I'm sanding down my hull and will be painting the entire thing. I was wondering what grit of sandpaper I shoud use just before priming? I used 80 grit on the transom and it just doesn't look smooth enough. So before I go screwing up the rest of the boat, what do ya'll suggest?

Thanks!:usaflag


----------



## Sequoiha

I would wet sand it with about 800 grit,,,,


----------



## X-Shark

> *Sequoiha (8/14/2008)*I would wet sand it with about 800 grit,,,,




Ah' He's going to be priming it Kenny not polishing it. 



I use 80gt on the DA and then put 4 coats of Awlgrip 545 on it.

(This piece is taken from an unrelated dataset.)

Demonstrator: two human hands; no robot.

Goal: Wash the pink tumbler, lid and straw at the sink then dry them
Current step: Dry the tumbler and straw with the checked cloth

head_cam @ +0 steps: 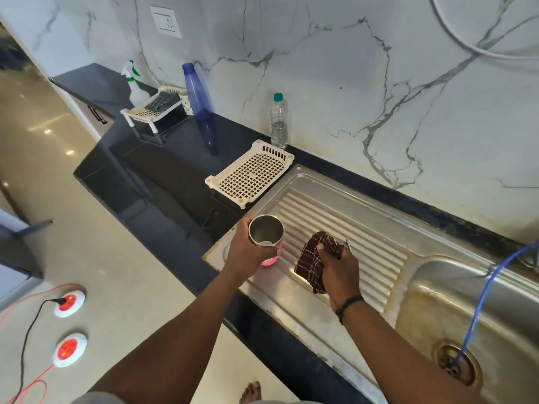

Then it get's hand blocked after a guid coat is put on the hull with 400 wet.



Examples of guide coat or "Tiger Stripes" as I call it.


----------



## Kodiak_Man

I use 80gt on the DA and then put 4 coats of Awlgrip 545 on it. Then it get's hand blocked after a guid coat is put on the hull with 400 wet.

Examples of guide coat or "Tiger Stripes" as I call it.



X-Shark, 

That's a good pointer, thanks. I am painting a 1972 (or 1987 according to title)14' Starcraft fiberglass bass boat. Solid Hull and transom, just needs lots of lovin'. Heres a pic of it right after I got it (Thanks Sean). I didn't have enough money to buy a new boat so I got this fixer upper that I can slowly restore as the ends are available. It's working out great so far. 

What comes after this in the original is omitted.